**What is needed:**
All of the data needs to come back exactly as written.

-------- Data segment --------

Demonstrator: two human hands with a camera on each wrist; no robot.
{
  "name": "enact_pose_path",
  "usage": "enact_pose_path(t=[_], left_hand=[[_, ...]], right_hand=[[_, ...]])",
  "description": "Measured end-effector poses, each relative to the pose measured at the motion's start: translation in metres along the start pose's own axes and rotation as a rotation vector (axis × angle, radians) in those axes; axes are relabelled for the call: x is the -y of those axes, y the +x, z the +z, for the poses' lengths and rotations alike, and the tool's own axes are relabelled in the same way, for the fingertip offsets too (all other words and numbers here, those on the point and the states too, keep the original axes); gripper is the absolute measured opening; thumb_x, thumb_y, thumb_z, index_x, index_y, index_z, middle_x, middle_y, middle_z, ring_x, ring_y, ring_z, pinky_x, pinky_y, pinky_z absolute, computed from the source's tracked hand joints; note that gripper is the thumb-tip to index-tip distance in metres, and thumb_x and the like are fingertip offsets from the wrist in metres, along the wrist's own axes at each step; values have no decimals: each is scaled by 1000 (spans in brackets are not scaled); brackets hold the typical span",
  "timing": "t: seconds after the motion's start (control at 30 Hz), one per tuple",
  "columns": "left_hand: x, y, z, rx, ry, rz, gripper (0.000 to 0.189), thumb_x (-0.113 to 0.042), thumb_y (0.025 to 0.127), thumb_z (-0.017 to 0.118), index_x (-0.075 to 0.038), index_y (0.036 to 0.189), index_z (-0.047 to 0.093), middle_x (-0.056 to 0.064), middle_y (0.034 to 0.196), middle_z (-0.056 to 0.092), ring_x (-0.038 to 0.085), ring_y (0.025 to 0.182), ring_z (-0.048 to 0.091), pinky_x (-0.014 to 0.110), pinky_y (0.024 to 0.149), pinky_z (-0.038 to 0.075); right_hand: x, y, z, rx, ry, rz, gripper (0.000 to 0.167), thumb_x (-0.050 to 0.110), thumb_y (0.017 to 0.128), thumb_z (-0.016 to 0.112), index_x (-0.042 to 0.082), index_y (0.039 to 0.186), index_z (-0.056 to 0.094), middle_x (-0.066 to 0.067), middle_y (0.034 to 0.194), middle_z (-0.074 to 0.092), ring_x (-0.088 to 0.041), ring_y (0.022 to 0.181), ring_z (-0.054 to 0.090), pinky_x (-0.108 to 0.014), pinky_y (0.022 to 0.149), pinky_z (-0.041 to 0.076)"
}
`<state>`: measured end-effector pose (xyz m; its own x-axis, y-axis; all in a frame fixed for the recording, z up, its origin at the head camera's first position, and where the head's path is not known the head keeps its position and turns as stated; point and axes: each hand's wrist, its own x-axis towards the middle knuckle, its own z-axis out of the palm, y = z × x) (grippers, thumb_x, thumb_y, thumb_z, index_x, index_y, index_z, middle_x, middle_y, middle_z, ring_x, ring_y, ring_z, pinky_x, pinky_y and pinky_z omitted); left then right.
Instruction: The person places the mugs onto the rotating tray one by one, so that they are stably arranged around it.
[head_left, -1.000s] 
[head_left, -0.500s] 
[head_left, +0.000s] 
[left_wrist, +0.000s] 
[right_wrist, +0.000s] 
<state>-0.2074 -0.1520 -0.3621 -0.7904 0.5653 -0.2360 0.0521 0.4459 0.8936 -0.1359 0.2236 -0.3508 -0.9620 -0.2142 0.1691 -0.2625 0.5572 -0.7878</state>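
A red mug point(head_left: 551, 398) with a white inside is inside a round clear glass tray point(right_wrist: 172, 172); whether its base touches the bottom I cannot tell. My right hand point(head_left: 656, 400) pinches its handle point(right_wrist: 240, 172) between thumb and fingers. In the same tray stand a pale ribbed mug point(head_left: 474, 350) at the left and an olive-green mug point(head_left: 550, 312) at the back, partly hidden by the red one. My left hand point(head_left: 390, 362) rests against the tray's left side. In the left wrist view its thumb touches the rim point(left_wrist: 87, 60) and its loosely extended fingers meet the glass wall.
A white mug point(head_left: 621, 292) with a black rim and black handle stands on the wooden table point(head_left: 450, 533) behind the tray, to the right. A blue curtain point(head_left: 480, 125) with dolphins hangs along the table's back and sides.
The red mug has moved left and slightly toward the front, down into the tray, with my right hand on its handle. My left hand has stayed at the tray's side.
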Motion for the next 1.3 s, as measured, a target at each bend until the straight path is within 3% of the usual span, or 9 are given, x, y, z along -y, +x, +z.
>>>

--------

**Exercise solution:**
Demonstrator: two human hands with a camera on each wrist; no robot.
{
  "name": "enact_pose_path",
  "usage": "enact_pose_path(t=[_], left_hand=[[_, ...]], right_hand=[[_, ...]])",
  "description": "Measured end-effector poses, each relative to the pose measured at the motion's start: translation in metres along the start pose's own axes and rotation as a rotation vector (axis × angle, radians) in those axes; axes are relabelled for the call: x is the -y of those axes, y the +x, z the +z, for the poses' lengths and rotations alike, and the tool's own axes are relabelled in the same way, for the fingertip offsets too (all other words and numbers here, those on the point and the states too, keep the original axes); gripper is the absolute measured opening; thumb_x, thumb_y, thumb_z, index_x, index_y, index_z, middle_x, middle_y, middle_z, ring_x, ring_y, ring_z, pinky_x, pinky_y, pinky_z absolute, computed from the source's tracked hand joints; note that gripper is the thumb-tip to index-tip distance in metres, and thumb_x and the like are fingertip offsets from the wrist in metres, along the wrist's own axes at each step; values have no decimals: each is scaled by 1000 (spans in brackets are not scaled); brackets hold the typical span",
  "timing": "t: seconds after the motion's start (control at 30 Hz), one per tuple",
  "columns": "left_hand: x, y, z, rx, ry, rz, gripper (0.000 to 0.189), thumb_x (-0.113 to 0.042), thumb_y (0.025 to 0.127), thumb_z (-0.017 to 0.118), index_x (-0.075 to 0.038), index_y (0.036 to 0.189), index_z (-0.047 to 0.093), middle_x (-0.056 to 0.064), middle_y (0.034 to 0.196), middle_z (-0.056 to 0.092), ring_x (-0.038 to 0.085), ring_y (0.025 to 0.182), ring_z (-0.048 to 0.091), pinky_x (-0.014 to 0.110), pinky_y (0.024 to 0.149), pinky_z (-0.038 to 0.075); right_hand: x, y, z, rx, ry, rz, gripper (0.000 to 0.167), thumb_x (-0.050 to 0.110), thumb_y (0.017 to 0.128), thumb_z (-0.016 to 0.112), index_x (-0.042 to 0.082), index_y (0.039 to 0.186), index_z (-0.056 to 0.094), middle_x (-0.066 to 0.067), middle_y (0.034 to 0.194), middle_z (-0.074 to 0.092), ring_x (-0.088 to 0.041), ring_y (0.022 to 0.181), ring_z (-0.054 to 0.090), pinky_x (-0.108 to 0.014), pinky_y (0.022 to 0.149), pinky_z (-0.041 to 0.076)"
}
`<state>`: measured end-effector pose (xyz m; its own x-axis, y-axis; all in a frame fixed for the recording, z up, its origin at the head camera's first position, and where the head's path is not known the head keeps its position and turns as stated; point and axes: each hand's wrist, its own x-axis towards the middle knuckle, its own z-axis out of the palm, y = z × x) (grippers, thumb_x, thumb_y, thumb_z, index_x, index_y, index_z, middle_x, middle_y, middle_z, ring_x, ring_y, ring_z, pinky_x, pinky_y and pinky_z omitted); left then right.
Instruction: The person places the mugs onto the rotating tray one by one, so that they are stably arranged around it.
[head_left, -1.000s] 
[head_left, -0.500s] 
[head_left, +0.000s] 
[left_wrist, +0.000s] 
[right_wrist, +0.000s] 
<state>-0.2074 -0.1520 -0.3621 -0.7904 0.5653 -0.2360 0.0521 0.4459 0.8936 -0.1359 0.2236 -0.3508 -0.9620 -0.2142 0.1691 -0.2625 0.5572 -0.7878</state>
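A red mug point(head_left: 551, 398) with a white inside is inside a round clear glass tray point(right_wrist: 172, 172); whether its base touches the bottom I cannot tell. My right hand point(head_left: 656, 400) pinches its handle point(right_wrist: 240, 172) between thumb and fingers. In the same tray stand a pale ribbed mug point(head_left: 474, 350) at the left and an olive-green mug point(head_left: 550, 312) at the back, partly hidden by the red one. My left hand point(head_left: 390, 362) rests against the tray's left side. In the left wrist view its thumb touches the rim point(left_wrist: 87, 60) and its loosely extended fingers meet the glass wall.
A white mug point(head_left: 621, 292) with a black rim and black handle stands on the wooden table point(head_left: 450, 533) behind the tray, to the right. A blue curtain point(head_left: 480, 125) with dolphins hangs along the table's back and sides.
The red mug has moved left and slightly toward the front, down into the tray, with my right hand on its handle. My left hand has stayed at the tray's side.
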Motion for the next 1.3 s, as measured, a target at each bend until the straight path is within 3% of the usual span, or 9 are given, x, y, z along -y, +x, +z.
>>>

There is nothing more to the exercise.